If forced to keep this review to one line, it would read: Cocaine Bear blows.

Directed by Elizabeth Banks (Pitch Perfect 3; Charlie’s Angels), a talented actor who’s yet to do much of note behind the camera, the loosely — we’re talking muumuu on a broom handle here, folks — fact-based tale of a wild animal dying from some dumped powder in Northeast Georgia is not nearly as ridiculous or fun as the premise suggests.

The fantasia, as imagined by screenwriter Jimmy Warden (The Babysitter: Killer Queen), never commits to its silliness and sketches in a handful of semi-inspired scenes featuring the blood-thirsty, drug-fueled ursine with cardboard characters that are solely present to pad the thin — making Twiggy look obese — premise to feature-length status.
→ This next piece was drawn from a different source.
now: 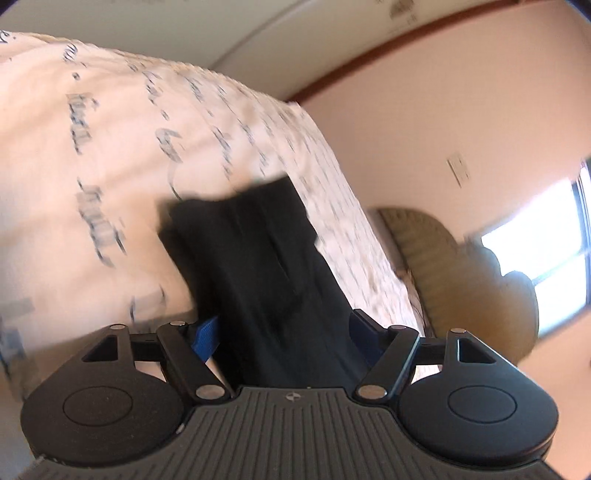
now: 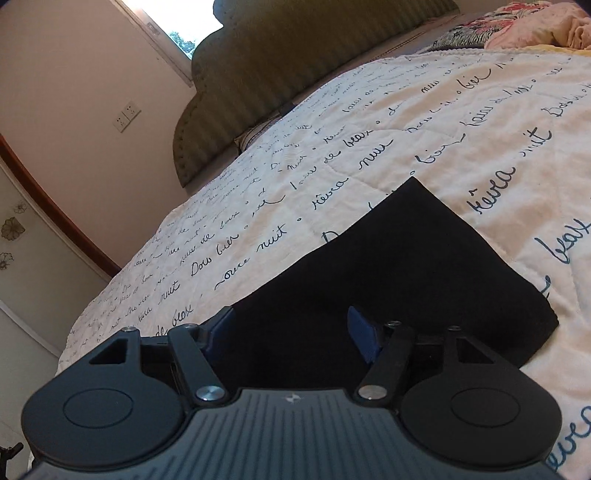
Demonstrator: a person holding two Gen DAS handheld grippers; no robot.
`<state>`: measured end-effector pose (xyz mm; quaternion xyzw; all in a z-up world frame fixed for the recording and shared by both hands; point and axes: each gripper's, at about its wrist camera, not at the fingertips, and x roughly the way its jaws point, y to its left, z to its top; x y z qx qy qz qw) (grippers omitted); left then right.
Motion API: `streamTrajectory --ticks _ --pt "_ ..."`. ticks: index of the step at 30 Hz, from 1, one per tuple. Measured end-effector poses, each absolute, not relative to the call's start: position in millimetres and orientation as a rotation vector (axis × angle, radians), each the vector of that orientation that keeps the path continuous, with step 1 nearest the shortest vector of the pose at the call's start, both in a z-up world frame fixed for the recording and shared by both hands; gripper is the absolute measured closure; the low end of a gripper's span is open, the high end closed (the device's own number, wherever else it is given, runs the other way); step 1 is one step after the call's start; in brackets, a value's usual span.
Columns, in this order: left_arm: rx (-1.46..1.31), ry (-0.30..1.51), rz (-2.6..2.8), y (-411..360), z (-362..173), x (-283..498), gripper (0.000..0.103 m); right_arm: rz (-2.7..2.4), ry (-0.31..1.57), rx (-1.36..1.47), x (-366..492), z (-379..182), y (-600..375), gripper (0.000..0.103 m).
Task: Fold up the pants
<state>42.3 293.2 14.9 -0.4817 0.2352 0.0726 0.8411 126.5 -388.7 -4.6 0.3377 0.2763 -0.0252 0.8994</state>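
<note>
My left gripper has its two blue fingers spread wide. The black pants lie between them, but the fingers do not pinch the cloth. It holds nothing.

My right gripper is the same. Its blue fingers stand apart with black cloth between them, and they do not squeeze it.

The pants lie on the bed, on a white quilt with dark curly writing all over it. They look flat and already doubled over into a neat dark shape. From the right camera I see a pointed corner far from me and a thick rolled edge on the right side. From the left camera the picture is smeared, so I cannot tell the edges well there.

I think the pants are soft, light and floppy. They will bend and sag wherever I lift them, and they will not break. The layers may slide apart if I grab only the top one. So I would pinch all the layers together, at a corner or along the thick edge.

Past the quilt is a green padded headboard, then a window.
</note>
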Motion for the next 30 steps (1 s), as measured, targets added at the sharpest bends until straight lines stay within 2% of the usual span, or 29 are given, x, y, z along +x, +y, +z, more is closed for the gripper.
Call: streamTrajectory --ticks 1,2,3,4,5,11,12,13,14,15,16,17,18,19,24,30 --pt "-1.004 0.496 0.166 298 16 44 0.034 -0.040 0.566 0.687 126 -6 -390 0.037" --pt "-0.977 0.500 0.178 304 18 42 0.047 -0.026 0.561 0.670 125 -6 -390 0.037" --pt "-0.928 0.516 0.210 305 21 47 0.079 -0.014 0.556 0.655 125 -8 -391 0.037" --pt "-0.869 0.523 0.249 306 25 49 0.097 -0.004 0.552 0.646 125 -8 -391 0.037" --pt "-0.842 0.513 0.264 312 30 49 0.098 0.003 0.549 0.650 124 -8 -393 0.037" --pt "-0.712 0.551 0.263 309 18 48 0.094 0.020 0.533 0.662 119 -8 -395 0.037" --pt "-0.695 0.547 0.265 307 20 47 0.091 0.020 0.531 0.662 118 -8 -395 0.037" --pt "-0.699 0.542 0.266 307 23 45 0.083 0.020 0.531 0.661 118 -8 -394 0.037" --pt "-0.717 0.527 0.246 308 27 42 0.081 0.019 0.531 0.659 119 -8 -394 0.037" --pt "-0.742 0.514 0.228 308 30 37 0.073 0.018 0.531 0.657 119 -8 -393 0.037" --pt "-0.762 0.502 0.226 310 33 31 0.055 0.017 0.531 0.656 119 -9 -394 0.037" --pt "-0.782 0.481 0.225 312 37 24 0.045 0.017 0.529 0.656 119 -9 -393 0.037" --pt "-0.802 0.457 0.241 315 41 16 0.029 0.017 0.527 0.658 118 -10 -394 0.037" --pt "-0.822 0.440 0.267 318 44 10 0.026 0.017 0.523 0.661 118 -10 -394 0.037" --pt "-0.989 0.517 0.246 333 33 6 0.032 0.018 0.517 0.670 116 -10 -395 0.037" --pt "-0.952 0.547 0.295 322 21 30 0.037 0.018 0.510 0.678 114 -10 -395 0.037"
As such, criminals played by O’Shea Jackson Jr., Alden Ehrenreich, and the late Ray Liotta (who deserves a FAR better swan song) and authority figures embodied by Margo Martindale, Jesse Tyler Ferguson, and Isiah Whitlock Jr. (who doesn’t even get to say his trademark shiiiiiiiiiiiit, despite this being the inbred, redneck cousin of Snakes on a Motherfuckin’ Plane) intersect in the name of purported humor that largely plays like bad improv.

Indeed, Cocaine Bear really only works when the titular beast is involved, and even there, her murderous rampage is frequently conducted with such ineptitude by Banks that it makes one want to sign a petition for the actor never to direct another film again.

If the poorly planned daytime execution wasn’t insufferable enough, the movie builds to a nighttime climax where barely anything is distinguishable in the forest darkness and viewers wouldn’t be entirely upset if the film’s purported heroes — distraught mom Sari (Keri Russell), her daughter Dee Dee (Brooklynn Prince, The Florida Project), and fellow elementary schooler Henry (Christian Convery, Playing with Fire) — joined the long list of fictional victims.

In the immortal words of my colleague Bruce Steele, Cocaine Bear gives good trailer — and probably missed its calling as a faux preview in a non-existent sequel to Grindhouse. All of the feature’s best moments are in the ad campaign and, with some additional exaggerated clips, it would likely have joined the ranks of Edgar Wright’s Don’t as an all-timer in two-minute cinema.

Instead, its high is a short-lived one and should only be enjoyed by those with thick white rings around their nostrils prior to showtime.

Grade: C-minus. Rated R. Now playing at AMC River Hills 10, Carolina Cinemark, Grail Moviehouse, and Regal Biltmore Grande.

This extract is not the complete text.